Correlation of HER2 codon 655 polymorphism with cardiotoxicity risk in Chinese HER2-positive breast cancer patients undergoing epirubicin/cyclophosphamide followed by docetaxel plus trastuzumab adjuvant chemotherapy

This study aimed to determine the correlation of human epidermal growth factor receptor 2 (HER2) codon 655 A>G polymorphism with cardiotoxicity risk in HER2-positive breast cancer patients undergoing epirubicin/ cyclophosphamide followed by docetaxel plus trastuzumab (EC-D-T) adjuvant chemotherapy. Peripheral blood from 91 HER2-positive breast cancer patients was collected for HER2 codon 655 A>G genotyping before initiation of ECD-T adjuvant chemotherapy (MO).
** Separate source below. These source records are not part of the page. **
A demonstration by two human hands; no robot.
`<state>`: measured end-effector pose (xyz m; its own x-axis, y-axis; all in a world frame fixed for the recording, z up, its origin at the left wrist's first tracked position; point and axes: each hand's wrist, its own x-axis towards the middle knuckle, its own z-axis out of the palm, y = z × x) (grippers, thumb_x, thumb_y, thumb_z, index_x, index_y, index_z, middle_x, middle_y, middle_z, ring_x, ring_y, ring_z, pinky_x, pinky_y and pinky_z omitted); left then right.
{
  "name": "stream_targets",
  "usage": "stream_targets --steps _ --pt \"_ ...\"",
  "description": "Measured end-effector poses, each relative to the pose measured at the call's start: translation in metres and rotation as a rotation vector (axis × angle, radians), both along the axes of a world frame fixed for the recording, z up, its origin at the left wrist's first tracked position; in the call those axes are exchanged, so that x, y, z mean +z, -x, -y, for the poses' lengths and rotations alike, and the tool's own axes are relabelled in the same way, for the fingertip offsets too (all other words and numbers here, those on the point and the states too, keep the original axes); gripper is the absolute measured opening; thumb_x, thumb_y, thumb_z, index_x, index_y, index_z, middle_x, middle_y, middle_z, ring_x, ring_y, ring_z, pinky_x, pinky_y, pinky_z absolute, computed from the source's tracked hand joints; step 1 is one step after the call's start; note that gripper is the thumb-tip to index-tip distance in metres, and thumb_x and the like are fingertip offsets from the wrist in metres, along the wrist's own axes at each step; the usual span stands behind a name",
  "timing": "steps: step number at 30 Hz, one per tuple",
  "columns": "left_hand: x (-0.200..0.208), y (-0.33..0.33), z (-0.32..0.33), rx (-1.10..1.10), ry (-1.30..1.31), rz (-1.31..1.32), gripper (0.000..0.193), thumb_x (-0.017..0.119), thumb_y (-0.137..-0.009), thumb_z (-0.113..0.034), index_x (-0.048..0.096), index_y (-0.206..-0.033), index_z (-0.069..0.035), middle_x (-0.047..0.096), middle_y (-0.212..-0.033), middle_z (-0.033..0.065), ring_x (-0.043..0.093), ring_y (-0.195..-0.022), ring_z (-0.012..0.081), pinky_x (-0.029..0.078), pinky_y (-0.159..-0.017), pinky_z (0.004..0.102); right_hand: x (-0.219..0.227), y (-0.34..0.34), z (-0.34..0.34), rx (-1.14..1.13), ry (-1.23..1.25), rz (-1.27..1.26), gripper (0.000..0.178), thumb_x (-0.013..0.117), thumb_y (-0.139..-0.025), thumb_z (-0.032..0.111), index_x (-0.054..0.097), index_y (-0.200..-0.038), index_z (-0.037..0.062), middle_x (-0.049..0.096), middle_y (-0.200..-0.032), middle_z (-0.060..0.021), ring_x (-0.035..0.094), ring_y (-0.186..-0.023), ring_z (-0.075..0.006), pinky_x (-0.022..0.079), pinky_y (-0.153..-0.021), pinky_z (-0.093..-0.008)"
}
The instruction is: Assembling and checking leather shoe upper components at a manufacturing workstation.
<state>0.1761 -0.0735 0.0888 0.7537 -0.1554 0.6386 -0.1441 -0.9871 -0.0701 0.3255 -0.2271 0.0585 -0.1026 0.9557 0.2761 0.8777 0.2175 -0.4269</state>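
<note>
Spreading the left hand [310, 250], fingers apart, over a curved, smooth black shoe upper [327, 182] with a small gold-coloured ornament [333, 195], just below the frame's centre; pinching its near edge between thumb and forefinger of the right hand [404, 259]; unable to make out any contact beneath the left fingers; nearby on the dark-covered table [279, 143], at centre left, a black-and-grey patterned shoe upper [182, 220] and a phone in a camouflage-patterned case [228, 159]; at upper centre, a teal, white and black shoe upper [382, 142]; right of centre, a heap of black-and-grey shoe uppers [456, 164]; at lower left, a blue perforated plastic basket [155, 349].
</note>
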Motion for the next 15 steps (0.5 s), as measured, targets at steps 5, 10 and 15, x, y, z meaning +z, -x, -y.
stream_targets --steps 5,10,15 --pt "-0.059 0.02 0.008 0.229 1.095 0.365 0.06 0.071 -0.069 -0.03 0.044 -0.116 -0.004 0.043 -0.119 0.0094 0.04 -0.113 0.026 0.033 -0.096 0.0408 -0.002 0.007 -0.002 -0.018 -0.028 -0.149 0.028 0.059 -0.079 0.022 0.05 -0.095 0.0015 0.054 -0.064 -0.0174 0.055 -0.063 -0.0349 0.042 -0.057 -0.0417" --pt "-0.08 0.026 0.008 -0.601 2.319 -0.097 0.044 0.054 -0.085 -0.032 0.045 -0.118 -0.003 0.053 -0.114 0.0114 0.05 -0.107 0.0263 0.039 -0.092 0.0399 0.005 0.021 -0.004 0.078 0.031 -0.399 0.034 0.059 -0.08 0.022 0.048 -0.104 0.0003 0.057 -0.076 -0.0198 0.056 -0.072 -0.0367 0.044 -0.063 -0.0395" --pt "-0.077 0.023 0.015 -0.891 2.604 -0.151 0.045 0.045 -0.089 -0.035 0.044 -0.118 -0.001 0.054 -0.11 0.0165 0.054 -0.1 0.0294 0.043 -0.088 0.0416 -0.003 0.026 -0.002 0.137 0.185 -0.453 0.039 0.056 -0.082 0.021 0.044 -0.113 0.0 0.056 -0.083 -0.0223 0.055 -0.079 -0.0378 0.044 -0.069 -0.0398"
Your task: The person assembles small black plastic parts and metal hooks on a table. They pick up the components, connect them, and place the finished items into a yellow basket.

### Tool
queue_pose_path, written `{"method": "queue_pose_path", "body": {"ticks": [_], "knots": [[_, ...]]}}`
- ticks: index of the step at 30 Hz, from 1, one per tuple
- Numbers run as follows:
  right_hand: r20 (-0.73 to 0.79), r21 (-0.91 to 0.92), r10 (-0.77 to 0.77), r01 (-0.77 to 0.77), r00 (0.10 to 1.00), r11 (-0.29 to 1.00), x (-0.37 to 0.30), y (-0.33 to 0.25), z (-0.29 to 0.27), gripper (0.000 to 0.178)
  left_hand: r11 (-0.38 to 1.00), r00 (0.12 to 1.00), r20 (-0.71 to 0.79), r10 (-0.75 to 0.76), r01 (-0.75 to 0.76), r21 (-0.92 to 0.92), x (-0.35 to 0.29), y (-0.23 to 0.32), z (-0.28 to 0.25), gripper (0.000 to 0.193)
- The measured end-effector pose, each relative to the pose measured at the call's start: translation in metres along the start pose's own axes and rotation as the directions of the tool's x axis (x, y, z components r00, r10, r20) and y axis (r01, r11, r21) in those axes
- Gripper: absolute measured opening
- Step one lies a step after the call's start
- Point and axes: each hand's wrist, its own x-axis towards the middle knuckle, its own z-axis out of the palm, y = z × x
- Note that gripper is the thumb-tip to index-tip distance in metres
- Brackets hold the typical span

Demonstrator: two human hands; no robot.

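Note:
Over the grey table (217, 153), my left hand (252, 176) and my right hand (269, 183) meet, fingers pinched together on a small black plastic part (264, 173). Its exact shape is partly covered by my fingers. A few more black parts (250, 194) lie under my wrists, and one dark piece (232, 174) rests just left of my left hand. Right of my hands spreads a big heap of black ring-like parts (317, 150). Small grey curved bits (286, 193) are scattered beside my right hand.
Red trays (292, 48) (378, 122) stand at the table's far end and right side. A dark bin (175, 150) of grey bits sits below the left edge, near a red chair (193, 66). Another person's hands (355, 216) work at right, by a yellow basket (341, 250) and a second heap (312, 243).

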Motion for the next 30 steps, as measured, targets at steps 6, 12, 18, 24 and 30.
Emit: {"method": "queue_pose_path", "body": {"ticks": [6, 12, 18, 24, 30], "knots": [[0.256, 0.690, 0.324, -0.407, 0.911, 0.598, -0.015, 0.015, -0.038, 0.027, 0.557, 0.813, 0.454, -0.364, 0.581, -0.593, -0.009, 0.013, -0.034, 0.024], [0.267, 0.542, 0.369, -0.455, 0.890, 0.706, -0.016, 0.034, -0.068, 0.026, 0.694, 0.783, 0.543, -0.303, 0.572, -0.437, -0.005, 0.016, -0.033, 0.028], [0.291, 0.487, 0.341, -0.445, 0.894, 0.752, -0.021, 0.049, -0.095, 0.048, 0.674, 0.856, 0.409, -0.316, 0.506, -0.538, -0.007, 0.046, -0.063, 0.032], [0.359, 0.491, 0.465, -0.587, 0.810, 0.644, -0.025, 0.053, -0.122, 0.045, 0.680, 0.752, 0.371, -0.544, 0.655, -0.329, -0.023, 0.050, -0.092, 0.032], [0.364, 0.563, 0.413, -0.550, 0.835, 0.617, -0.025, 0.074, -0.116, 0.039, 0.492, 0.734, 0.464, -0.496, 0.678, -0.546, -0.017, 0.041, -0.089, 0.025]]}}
Left ventricular ejection fraction (LVEF), cardiac troponin I (cTnl), and N terminal pro B type natriuretic peptide (NT-proBNP) levels were measured at M0, M3, M6, M9, M12 and M15. Cardiotoxicity was assessed at each time point after initiation of adjuvant chemotherapy. There were 77 cumulative cardiotoxicity events, and totally 26 patients had cardiotoxicity with incidence of 28.6% during the study. LVEF was decreased, cTnl was increased but NT-proBNP was similar in cardiotoxicity patients compared to non-cardiotoxicity patients at each time point. Additionally, the prevalences of HER2 codon 655 AA, AG, GG genotypes were 70.3%, 26.4% and 3.3% respectively. LVEF was lower at each time point after initiation of adjuvant chemotherapy and incidence of cardiotoxicity was increased in patients with HER2 codon 655 AG/GG genotypes compared to those with HER2 codon 655 AA genotype. Logistic regression analysis further revealed that HER2 codon 655 A>G, smoking and baseline cTnl were independent predictive factors for increased cardiotoxicity risk. In conclusion, HER2 codon 655 A>G was an independent predictive factor for increased cardiotoxicity risk in HER2-positive breast cancer patients undergoing EC-D-T adjuvant chemotherapy.